• _What you will do_: Gather, from the listing beneath this task, every line holding the string "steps".

• _Data extract_:
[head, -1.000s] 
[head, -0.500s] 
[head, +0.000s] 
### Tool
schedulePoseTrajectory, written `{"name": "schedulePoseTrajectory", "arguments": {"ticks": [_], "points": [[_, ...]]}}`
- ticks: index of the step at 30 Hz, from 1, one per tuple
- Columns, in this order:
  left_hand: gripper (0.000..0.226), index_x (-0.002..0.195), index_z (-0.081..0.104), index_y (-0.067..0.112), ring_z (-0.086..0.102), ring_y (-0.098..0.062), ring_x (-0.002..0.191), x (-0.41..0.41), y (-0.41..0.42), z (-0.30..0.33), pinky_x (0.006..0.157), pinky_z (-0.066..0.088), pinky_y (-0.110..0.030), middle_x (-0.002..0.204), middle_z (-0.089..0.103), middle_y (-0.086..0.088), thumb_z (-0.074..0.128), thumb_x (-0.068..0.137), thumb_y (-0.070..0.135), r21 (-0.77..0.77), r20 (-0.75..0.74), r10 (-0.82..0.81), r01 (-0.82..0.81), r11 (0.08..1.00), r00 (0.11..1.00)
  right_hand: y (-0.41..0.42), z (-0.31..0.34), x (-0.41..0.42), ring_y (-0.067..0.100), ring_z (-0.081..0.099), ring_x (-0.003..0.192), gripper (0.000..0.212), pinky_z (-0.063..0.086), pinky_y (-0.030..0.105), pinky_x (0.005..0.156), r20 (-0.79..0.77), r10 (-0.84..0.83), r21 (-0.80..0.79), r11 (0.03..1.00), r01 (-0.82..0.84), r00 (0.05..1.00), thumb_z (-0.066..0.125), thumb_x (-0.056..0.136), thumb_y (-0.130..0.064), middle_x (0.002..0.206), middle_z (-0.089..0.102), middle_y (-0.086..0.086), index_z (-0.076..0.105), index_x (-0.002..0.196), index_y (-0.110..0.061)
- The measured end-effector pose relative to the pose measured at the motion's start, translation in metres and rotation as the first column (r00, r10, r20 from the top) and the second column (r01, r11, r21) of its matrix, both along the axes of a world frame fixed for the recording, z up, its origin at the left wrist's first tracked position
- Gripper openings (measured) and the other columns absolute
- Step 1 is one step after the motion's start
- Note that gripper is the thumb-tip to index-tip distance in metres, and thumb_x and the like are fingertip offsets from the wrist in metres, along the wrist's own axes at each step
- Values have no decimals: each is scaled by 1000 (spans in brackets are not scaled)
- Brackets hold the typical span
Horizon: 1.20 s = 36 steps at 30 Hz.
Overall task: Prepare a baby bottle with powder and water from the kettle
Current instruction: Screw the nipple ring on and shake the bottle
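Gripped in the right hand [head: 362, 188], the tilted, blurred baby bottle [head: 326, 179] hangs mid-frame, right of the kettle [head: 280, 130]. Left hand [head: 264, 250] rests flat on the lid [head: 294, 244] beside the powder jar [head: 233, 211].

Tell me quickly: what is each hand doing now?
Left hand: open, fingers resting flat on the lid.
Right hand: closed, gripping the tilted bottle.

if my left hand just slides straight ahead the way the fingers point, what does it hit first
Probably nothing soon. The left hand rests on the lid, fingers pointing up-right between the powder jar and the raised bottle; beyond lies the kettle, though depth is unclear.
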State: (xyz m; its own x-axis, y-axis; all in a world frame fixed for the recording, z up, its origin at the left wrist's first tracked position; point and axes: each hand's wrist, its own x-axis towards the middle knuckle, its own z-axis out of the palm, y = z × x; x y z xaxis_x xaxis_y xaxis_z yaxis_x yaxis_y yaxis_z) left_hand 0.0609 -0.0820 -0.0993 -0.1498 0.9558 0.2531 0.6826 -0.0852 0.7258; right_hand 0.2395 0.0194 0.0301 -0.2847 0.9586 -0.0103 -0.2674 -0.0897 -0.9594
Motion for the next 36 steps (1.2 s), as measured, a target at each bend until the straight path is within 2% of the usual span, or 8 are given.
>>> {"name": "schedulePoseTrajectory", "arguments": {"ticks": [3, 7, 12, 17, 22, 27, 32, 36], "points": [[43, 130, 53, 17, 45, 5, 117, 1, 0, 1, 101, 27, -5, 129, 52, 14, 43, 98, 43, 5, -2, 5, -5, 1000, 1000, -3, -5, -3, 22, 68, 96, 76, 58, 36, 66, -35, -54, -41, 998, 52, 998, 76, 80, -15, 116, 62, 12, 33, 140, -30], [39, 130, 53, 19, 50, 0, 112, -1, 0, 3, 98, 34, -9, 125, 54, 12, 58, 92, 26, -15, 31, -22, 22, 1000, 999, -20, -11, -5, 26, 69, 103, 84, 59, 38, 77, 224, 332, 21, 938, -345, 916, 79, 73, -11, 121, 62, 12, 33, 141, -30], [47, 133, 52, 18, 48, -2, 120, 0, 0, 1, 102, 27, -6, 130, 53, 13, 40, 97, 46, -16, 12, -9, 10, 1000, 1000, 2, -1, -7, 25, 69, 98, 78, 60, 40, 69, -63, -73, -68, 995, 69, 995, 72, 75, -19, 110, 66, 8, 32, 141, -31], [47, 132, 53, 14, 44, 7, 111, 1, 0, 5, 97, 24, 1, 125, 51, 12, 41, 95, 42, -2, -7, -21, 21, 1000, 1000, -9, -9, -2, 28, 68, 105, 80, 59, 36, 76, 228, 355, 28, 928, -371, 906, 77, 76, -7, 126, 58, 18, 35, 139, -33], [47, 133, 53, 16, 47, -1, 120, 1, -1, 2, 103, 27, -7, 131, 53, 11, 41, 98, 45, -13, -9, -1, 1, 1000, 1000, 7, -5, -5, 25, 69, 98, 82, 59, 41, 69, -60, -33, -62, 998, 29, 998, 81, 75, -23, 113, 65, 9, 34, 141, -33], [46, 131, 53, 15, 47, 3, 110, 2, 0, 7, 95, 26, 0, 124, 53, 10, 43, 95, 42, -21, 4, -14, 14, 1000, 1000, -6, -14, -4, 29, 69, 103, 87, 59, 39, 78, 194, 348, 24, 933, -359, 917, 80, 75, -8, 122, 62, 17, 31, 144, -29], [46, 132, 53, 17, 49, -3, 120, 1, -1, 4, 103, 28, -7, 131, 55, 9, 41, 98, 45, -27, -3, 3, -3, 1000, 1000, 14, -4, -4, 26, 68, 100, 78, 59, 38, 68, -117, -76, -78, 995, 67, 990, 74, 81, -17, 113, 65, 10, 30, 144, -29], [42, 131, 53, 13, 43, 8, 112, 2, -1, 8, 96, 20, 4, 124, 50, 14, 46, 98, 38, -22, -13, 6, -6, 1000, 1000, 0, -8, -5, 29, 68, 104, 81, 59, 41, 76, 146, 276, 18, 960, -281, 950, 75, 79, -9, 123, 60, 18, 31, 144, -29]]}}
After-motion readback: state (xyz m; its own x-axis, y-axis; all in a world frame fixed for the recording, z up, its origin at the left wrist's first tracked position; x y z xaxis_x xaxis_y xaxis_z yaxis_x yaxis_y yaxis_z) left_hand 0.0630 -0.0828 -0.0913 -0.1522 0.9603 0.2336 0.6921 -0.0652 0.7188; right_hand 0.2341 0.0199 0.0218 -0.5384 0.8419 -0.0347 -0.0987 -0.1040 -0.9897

• _Solution_:
Horizon: 1.20 s = 36 steps at 30 Hz.
Motion for the next 36 steps (1.2 s), as measured, a target at each bend until the straight path is within 2% of the usual span, or 8 are given.

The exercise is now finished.